GROTTE
Un mondo fantastico sotto i nostri piedi

Se la superficie terrestre è stata ormai pressoché completamente visitata dall’uomo, con imprese che vanno oltre l’immaginabile, come la scalata invernale di tutte le montagne oltre gli Ottomila metri e le esplorazioni a piedi dei due Poli, la “sete” di avventura può essere saziata andando a scoprire quello che esiste… dall’altra parte della superficie.
Sotto i nostri piedi, infatti, si trovano centinaia di grotte, anfratti e pertugi dove un essere umano non è ancora stato. E per scoprirle non bisogna andare in capo al mondo. Anzi. Basta rimanere a due passi da casa. Un esempio: nel massiccio principale del Varesotto, ovvero il Campo dei Fiori, sono state scoperte più di un centinaio di grotte. «Ma sicuramente – dice Guglielmo Ronaghi, presidente del Gruppo speleologico prealpino – si tratta soltanto della punta dell’iceberg».
Insomma, gli amanti della speleologia varesina hanno davanti una prateria di migliaia di metri cubi di montagna, in cui scoprire qualche nuovo gioiello della natura. Sul Campo dei Fiori, ma anche in Valceresio, in Valganna e in Valcuvia: le altre asperità costituite dalla roccia calcarea, perfetta per la costituzione di cavità, cunicoli naturali e fiumi che si insinuano giù giù, verso il centro della Terra. «I massicci carsici – spiega ancora lo speleologo – sono fondamentali per la realizzazione delle grotte perché questa roccia, attraverso un processo lentissimo, viene erosa dall’acqua creando, appunto, delle grotte. A Cuasso al Monte, per esempio, dove domina il porfido, ciò non è possibile».
La passione varesina per la speleologia deriva da una tradizione centenaria, quando i primi appassionati di questa disciplina iniziarono ad avventurarsi nelle grotte Remeron e Marelli. La prima, situata sopra Comerio, vide impegnato per esempio Luigi Vittorio Bertarelli, fondatore del Touring club italiano. La seconda, che si trova nei pressi dell’ex Grand Hotel del Campo dei Fiori, deve il suo nome a Ferdinando Marelli, il giovane esploratore che, nel 1916, perse la vita al suo interno. «I primi speleologi – racconta ancora Ronaghi – erano veri e propri pionieri, perché la loro attrezzatura non era minimamente paragonabile a quella utilizzata oggi».

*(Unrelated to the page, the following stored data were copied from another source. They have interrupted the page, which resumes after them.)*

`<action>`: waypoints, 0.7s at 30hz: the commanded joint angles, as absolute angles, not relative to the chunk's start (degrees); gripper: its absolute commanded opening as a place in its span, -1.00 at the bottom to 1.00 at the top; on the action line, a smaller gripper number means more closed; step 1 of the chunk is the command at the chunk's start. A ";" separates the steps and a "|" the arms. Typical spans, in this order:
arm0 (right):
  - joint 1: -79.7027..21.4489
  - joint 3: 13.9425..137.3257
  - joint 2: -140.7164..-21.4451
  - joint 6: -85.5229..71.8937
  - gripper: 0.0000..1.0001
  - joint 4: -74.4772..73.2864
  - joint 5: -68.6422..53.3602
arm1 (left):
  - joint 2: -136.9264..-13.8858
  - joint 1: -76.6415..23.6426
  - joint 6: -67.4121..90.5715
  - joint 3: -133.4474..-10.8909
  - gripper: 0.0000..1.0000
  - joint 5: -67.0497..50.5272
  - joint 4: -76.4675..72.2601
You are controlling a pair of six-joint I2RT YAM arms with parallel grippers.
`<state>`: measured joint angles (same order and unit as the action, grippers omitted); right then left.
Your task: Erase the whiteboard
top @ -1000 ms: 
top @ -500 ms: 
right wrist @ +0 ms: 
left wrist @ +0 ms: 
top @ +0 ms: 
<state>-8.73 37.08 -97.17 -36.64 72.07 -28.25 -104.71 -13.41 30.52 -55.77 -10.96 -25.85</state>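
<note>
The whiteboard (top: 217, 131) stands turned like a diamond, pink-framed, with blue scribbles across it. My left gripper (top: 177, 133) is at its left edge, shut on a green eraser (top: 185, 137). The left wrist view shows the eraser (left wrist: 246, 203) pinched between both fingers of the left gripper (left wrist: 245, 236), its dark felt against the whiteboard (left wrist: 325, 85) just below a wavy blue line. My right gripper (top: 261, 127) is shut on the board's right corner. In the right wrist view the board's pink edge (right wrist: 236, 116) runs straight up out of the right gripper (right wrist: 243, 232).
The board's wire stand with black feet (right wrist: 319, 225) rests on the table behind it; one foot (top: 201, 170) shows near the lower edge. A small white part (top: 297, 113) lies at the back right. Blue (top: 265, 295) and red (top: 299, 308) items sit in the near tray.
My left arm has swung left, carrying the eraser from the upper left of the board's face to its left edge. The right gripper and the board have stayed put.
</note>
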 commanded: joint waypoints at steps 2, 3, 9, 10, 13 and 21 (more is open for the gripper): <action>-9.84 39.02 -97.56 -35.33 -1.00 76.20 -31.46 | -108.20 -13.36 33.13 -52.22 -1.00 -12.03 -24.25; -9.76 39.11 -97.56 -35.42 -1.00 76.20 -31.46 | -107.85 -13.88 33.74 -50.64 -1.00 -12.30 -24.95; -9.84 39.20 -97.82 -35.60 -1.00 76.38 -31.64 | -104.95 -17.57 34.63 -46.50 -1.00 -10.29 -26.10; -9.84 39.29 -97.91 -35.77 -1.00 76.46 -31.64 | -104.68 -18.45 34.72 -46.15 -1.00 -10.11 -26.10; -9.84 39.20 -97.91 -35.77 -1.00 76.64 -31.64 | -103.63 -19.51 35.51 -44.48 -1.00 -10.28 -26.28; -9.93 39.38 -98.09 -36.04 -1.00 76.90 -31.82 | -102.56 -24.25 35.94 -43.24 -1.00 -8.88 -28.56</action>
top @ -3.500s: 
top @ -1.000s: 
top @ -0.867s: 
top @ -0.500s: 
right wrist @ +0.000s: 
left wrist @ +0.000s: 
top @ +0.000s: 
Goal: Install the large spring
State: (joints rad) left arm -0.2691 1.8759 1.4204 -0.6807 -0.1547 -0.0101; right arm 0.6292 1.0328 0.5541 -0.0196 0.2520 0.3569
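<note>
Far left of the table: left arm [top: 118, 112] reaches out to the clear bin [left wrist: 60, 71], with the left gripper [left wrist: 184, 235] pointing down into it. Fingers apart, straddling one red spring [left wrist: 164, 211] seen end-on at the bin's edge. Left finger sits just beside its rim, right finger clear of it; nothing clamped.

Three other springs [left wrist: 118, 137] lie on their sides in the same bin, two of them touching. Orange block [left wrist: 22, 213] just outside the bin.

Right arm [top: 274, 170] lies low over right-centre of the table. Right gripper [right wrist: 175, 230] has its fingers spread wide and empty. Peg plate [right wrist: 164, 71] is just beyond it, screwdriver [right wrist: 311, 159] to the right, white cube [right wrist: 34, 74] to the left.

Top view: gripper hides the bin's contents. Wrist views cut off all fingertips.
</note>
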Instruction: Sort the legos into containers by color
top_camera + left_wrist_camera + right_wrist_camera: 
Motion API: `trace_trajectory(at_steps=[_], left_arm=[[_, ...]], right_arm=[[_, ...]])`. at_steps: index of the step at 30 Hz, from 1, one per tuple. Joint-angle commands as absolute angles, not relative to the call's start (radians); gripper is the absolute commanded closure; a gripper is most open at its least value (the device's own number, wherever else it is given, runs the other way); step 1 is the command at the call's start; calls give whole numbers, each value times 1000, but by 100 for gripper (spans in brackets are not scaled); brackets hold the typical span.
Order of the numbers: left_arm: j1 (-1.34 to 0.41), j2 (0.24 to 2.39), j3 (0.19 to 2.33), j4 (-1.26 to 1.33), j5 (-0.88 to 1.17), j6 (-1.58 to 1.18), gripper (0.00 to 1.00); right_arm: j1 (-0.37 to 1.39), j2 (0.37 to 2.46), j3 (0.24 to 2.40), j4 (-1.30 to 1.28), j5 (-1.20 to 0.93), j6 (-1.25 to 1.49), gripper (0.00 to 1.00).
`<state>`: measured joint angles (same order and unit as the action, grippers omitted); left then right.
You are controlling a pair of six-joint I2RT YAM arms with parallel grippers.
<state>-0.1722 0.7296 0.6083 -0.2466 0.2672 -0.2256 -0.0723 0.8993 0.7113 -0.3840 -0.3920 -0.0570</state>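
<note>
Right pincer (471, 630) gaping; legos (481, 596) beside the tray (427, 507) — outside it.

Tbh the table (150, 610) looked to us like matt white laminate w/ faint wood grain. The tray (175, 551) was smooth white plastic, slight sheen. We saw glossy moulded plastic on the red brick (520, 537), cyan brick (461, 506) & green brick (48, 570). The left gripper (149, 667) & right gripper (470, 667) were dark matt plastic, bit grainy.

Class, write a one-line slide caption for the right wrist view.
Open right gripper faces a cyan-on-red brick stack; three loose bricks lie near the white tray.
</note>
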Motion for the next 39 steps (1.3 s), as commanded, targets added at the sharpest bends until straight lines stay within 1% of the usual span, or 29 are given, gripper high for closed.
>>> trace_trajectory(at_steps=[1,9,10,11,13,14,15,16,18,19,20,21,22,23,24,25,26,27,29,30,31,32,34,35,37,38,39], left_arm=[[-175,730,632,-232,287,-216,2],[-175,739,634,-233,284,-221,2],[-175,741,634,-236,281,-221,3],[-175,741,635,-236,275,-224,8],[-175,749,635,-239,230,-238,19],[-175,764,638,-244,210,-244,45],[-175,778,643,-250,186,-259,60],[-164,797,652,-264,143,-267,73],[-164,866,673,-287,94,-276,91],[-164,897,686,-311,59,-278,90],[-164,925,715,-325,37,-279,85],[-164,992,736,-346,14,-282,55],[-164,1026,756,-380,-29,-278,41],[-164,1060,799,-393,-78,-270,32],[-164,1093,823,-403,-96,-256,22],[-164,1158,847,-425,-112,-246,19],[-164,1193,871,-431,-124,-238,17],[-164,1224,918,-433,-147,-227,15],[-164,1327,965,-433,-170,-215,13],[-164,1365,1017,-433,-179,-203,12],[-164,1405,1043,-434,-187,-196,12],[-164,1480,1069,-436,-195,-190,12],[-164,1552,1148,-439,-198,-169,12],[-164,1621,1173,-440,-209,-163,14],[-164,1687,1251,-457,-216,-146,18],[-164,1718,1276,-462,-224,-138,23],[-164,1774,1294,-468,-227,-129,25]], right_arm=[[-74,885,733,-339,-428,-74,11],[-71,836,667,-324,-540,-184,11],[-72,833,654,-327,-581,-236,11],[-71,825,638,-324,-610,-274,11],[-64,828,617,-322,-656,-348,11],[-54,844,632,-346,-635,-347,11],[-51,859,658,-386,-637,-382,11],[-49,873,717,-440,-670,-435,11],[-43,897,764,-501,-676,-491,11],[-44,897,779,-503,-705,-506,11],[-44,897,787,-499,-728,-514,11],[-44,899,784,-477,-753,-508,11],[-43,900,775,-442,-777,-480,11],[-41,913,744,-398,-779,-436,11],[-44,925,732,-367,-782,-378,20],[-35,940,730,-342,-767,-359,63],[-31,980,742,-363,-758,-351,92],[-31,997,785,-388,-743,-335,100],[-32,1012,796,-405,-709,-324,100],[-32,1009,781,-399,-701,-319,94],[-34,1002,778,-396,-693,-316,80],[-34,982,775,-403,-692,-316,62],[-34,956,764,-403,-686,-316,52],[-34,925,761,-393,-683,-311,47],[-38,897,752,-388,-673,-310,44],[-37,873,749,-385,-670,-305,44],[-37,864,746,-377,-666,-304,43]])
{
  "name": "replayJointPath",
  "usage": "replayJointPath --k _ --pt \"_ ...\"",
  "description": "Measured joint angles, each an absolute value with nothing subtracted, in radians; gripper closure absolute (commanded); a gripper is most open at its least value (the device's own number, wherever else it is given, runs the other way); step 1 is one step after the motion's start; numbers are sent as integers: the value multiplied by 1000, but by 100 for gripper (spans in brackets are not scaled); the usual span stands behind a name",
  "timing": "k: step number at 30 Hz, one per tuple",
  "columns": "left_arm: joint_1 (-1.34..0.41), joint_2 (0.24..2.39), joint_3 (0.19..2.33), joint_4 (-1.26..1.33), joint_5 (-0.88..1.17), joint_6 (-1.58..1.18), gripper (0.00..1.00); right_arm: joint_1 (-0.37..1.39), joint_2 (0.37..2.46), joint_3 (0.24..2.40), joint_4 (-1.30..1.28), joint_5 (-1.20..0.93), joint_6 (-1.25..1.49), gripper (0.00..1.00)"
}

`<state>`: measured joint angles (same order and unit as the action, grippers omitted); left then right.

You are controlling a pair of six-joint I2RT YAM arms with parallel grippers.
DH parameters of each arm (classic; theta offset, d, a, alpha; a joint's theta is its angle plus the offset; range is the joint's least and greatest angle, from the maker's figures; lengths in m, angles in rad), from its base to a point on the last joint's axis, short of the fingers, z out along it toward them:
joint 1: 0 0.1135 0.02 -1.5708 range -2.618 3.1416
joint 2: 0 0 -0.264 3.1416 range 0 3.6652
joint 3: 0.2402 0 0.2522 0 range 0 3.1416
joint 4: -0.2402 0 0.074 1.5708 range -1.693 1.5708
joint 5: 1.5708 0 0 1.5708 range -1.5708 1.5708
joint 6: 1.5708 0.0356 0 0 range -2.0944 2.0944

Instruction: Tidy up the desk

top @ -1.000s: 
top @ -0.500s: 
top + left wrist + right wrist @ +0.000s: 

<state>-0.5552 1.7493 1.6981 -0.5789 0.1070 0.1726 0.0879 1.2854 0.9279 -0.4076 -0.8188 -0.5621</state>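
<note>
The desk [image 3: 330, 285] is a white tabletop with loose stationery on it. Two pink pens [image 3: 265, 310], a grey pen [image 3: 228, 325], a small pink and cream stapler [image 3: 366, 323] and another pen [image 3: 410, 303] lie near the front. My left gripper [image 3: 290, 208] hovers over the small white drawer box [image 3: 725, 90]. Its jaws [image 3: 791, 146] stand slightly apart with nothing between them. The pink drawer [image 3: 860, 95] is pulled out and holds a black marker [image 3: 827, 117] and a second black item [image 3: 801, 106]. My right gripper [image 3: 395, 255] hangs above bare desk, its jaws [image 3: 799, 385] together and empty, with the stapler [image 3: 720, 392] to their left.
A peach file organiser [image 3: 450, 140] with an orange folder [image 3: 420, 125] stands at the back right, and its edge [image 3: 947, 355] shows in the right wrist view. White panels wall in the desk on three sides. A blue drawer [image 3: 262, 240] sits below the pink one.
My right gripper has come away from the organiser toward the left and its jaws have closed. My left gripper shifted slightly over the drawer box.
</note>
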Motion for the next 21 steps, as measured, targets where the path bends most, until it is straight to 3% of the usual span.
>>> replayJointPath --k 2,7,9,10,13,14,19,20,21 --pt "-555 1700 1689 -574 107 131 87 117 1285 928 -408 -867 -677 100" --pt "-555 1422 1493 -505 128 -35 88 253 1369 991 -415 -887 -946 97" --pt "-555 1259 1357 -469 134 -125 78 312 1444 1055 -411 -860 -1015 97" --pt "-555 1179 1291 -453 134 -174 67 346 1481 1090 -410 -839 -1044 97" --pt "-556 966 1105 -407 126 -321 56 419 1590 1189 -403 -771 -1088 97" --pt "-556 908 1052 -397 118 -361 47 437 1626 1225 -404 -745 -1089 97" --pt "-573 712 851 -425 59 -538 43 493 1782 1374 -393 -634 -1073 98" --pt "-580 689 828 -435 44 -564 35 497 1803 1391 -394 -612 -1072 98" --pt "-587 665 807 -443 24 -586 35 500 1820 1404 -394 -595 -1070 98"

Nel secondo dopoguerra e specialmente dagli anni Settanta in poi, con l’avvento di nuove tecniche, ovvero l’utilizzo delle corde e degli strumenti specifici per la progressione in sicurezza su di esse, l’evoluzione è stata rapida: furono scoperte ed esplorate centinaia di grotte sulle principali aree carsiche del Varesotto. E, ancora oggi la tradizione prosegue incessante, visto che la nostra provincia vanta addirittura una decina di gruppi sparsi su tutto il territorio provinciale.
Oltre all’esplorazione delle grotte già conosciute, avvengono spesso delle fasi di ricerca esterna, nel corso della quale gli speleologi effettuano delle vere e proprie “battute”, durante le quali vengono individuati gli ipotetici ingressi di cavità naturali, molto spesso ostruiti dalla copertura detritica superficiale o di dimensioni millimetriche. A seguito di questa prima fase, gli esperti si vedono quindi impegnati nella disostruzione, cioè lo scavo e lo sbancamento delle fessure impercorribili, oltre le quali si ipotizza l’esistenza di un sistema sotterraneo percorribile. Se la fortuna e l’esperienza decidono di premiare gli accaniti cercatori di grotte, a quel punto si giunge alla fase più esaltante e di grandi soddisfazioni: percorrere nelle viscere della terra ambienti sino a quel momento inviolati, rimasti nascosti laggiù per millenni, senza nessun contatto con il mondo esterno.